» How to complete this task: In full and unchanged, output the entries that follow.

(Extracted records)
* * *

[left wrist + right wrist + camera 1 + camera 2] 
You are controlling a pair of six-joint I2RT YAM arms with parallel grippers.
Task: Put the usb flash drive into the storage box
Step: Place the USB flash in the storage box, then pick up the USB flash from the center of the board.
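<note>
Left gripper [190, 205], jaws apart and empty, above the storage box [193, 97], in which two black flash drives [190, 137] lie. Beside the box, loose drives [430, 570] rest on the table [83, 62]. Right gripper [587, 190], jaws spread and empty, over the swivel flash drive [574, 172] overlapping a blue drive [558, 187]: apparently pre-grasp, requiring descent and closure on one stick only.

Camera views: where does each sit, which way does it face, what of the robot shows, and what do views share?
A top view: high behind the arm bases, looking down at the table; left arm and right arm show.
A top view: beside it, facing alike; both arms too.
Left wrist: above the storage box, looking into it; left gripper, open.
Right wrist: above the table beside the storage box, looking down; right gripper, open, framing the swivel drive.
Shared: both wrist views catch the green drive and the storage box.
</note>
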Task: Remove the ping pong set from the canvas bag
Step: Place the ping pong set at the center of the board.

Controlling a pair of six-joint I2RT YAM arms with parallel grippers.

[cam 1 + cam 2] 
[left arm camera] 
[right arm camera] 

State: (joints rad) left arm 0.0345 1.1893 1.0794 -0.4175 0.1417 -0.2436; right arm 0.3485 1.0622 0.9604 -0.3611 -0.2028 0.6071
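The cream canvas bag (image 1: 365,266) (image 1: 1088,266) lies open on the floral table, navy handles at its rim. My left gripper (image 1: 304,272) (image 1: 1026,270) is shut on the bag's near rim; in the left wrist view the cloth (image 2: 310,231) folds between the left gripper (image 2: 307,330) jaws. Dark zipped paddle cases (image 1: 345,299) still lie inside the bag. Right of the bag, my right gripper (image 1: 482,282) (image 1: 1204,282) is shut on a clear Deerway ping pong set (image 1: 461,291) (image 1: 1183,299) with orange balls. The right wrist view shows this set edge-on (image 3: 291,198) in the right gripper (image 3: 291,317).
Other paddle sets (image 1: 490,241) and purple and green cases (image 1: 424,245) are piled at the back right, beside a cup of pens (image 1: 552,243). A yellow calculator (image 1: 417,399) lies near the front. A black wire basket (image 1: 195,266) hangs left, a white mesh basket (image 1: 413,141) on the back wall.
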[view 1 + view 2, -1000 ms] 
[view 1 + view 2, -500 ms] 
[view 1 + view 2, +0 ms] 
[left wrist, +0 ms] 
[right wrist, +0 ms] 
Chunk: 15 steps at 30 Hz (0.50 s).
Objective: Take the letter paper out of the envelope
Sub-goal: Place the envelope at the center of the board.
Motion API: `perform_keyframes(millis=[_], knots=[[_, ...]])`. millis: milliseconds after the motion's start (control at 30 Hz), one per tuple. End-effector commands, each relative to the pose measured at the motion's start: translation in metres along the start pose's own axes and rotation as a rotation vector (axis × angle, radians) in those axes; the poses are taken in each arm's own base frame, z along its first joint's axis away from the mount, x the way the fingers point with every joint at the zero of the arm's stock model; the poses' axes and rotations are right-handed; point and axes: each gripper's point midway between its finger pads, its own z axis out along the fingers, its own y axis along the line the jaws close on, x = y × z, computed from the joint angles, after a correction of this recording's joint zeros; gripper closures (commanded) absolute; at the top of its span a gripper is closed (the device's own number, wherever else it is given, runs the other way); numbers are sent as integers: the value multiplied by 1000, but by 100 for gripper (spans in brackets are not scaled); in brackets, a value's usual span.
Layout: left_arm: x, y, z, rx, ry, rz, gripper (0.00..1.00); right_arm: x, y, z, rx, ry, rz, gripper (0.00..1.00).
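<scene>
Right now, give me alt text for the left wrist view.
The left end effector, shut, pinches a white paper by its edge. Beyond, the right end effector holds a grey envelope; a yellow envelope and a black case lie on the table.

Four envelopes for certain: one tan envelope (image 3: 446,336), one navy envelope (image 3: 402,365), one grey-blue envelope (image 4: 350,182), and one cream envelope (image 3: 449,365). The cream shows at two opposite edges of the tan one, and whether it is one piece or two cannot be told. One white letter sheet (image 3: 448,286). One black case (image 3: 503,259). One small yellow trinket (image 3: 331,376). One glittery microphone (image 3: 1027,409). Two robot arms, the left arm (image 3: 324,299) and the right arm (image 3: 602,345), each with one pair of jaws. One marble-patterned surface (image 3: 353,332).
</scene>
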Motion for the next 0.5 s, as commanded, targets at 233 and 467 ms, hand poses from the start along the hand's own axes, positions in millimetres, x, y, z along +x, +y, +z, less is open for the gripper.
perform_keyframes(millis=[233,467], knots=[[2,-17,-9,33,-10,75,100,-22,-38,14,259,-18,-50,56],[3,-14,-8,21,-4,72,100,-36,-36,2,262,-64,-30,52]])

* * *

» The completed task:
[left wrist + right wrist + camera 1 + camera 2] 
You are controlling a pair of six-joint I2RT YAM arms with parallel grippers.
Task: Put the usb flash drive into the storage box
Step: Place the USB flash in the storage box, then pick up the USB flash from the center of the board.
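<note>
Left gripper [190, 205], jaws apart and empty, above the storage box [193, 97], in which two black flash drives [190, 137] lie. Beside the box, loose drives [430, 570] rest on the table [83, 62]. Right gripper [587, 190], jaws spread and empty, over the swivel flash drive [574, 172] overlapping a blue drive [558, 187]: apparently pre-grasp, requiring descent and closure on one stick only.

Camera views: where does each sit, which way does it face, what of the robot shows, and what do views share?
A top view: high behind the arm bases, looking down at the table; left arm and right arm show.
A top view: beside it, facing alike; both arms too.
Left wrist: above the storage box, looking into it; left gripper, open.
Right wrist: above the table beside the storage box, looking down; right gripper, open, framing the swivel drive.
Shared: both wrist views catch the green drive and the storage box.
</note>
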Task: Remove the ping pong set from the canvas bag
Step: Place the ping pong set at the center of the board.

Controlling a pair of six-joint I2RT YAM arms with parallel grippers.

[cam 1 + cam 2] 
[left arm camera] 
[right arm camera] 

State: (joints rad) left arm 0.0345 1.1893 1.0794 -0.4175 0.1417 -0.2436; right arm 0.3485 1.0622 0.9604 -0.3611 -0.2028 0.6071
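The cream canvas bag (image 1: 365,266) (image 1: 1088,266) lies open on the floral table, navy handles at its rim. My left gripper (image 1: 304,272) (image 1: 1026,270) is shut on the bag's near rim; in the left wrist view the cloth (image 2: 310,231) folds between the left gripper (image 2: 307,330) jaws. Dark zipped paddle cases (image 1: 345,299) still lie inside the bag. Right of the bag, my right gripper (image 1: 482,282) (image 1: 1204,282) is shut on a clear Deerway ping pong set (image 1: 461,291) (image 1: 1183,299) with orange balls. The right wrist view shows this set edge-on (image 3: 291,198) in the right gripper (image 3: 291,317).
Other paddle sets (image 1: 490,241) and purple and green cases (image 1: 424,245) are piled at the back right, beside a cup of pens (image 1: 552,243). A yellow calculator (image 1: 417,399) lies near the front. A black wire basket (image 1: 195,266) hangs left, a white mesh basket (image 1: 413,141) on the back wall.
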[view 1 + view 2, -1000 ms] 
[view 1 + view 2, -500 ms] 
[view 1 + view 2, +0 ms] 
[left wrist, +0 ms] 
[right wrist, +0 ms] 
Chunk: 15 steps at 30 Hz (0.50 s).
Objective: Take the letter paper out of the envelope
Sub-goal: Place the envelope at the center of the board.
Motion API: `perform_keyframes(millis=[_], knots=[[_, ...]])`. millis: milliseconds after the motion's start (control at 30 Hz), one per tuple. End-effector commands, each relative to the pose measured at the motion's start: translation in metres along the start pose's own axes and rotation as a rotation vector (axis × angle, radians) in those axes; the poses are taken in each arm's own base frame, z along its first joint's axis away from the mount, x the way the fingers point with every joint at the zero of the arm's stock model; the poses' axes and rotations are right-handed; point and axes: each gripper's point midway between its finger pads, its own z axis out along the fingers, its own y axis along the line the jaws close on, x = y × z, computed from the joint angles, after a correction of this recording's joint zeros; gripper closures (commanded) absolute; at the top of its span a gripper is closed (the device's own number, wherever else it is given, runs the other way); numbers are sent as integers: the value multiplied by 1000, but by 100 for gripper (spans in brackets are not scaled); in brackets, a value's usual span.
Layout: left_arm: x, y, z, rx, ry, rz, gripper (0.00..1.00); right_arm: x, y, z, rx, ry, rz, gripper (0.00..1.00).
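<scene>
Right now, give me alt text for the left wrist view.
The left end effector, shut, pinches a white paper by its edge. Beyond, the right end effector holds a grey envelope; a yellow envelope and a black case lie on the table.

Four envelopes for certain: one tan envelope (image 3: 446,336), one navy envelope (image 3: 402,365), one grey-blue envelope (image 4: 350,182), and one cream envelope (image 3: 449,365). The cream shows at two opposite edges of the tan one, and whether it is one piece or two cannot be told. One white letter sheet (image 3: 448,286). One black case (image 3: 503,259). One small yellow trinket (image 3: 331,376). One glittery microphone (image 3: 1027,409). Two robot arms, the left arm (image 3: 324,299) and the right arm (image 3: 602,345), each with one pair of jaws. One marble-patterned surface (image 3: 353,332).
</scene>
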Motion for the next 0.5 s, as commanded, targets at 233 and 467 ms, hand poses from the start along the hand's own axes, positions in millimetres, x, y, z along +x, +y, +z, less is open for the gripper.
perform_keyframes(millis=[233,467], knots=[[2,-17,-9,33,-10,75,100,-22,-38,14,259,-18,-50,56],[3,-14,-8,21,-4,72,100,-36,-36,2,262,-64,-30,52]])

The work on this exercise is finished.